> How to complete this task: Copy out the lines beginning with the one that contains "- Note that" and ending with the last line below, exactly as they stand. Pictures are not copied.

** Supplied information follows **

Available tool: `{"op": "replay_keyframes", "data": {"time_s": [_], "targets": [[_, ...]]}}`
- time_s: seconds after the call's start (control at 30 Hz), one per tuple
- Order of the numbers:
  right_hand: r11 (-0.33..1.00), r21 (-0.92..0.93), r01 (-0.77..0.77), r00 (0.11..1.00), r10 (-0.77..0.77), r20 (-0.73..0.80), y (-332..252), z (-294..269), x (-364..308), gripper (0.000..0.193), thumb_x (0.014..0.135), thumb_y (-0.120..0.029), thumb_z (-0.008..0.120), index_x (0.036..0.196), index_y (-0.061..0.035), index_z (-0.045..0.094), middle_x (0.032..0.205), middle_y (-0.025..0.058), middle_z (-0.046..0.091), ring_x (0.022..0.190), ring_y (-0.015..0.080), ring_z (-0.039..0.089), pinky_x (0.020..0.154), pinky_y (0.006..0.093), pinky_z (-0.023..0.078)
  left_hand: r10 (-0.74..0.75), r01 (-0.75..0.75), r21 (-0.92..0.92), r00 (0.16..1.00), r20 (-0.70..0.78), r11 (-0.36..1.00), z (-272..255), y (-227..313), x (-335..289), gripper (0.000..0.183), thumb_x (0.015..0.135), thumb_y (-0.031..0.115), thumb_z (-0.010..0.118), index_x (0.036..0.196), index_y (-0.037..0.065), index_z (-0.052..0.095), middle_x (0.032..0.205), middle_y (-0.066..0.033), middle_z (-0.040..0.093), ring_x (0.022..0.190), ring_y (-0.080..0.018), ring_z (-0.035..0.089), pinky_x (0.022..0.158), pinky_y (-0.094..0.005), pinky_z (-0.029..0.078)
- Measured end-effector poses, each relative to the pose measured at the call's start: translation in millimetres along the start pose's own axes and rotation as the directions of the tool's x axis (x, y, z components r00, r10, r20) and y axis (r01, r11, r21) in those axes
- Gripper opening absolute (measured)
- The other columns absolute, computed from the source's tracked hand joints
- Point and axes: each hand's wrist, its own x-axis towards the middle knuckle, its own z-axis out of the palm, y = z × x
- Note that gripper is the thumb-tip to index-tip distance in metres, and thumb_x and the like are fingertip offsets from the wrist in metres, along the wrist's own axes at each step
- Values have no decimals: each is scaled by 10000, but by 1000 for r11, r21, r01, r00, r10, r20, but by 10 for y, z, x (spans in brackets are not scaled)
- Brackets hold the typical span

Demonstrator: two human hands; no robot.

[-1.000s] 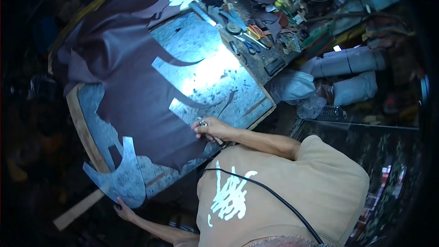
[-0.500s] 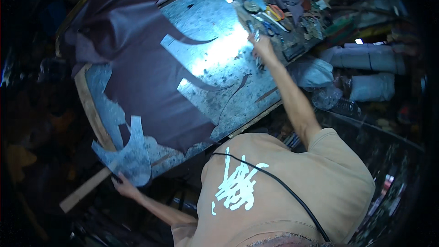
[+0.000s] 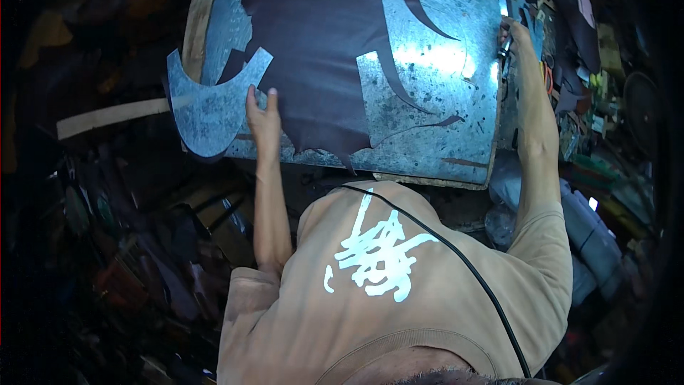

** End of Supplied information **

> Result of the task:
- Note that gripper is the thumb-tip to index-tip distance in metres, and thumb_x and the like are fingertip offsets from the wrist in metres, along the wrist's own axes at each step
- Values have no decimals: each is scaled by 10000, but by 1000 for r11, r21, r01, r00, r10, r20, but by 10 for y, z, x (spans in brackets are not scaled)
- Brackets hold the typical span

Demonstrator: two human hands; no robot.

[-1.000s] 
[-0.500s] 
[+0.000s] 

The exercise requires no further answer.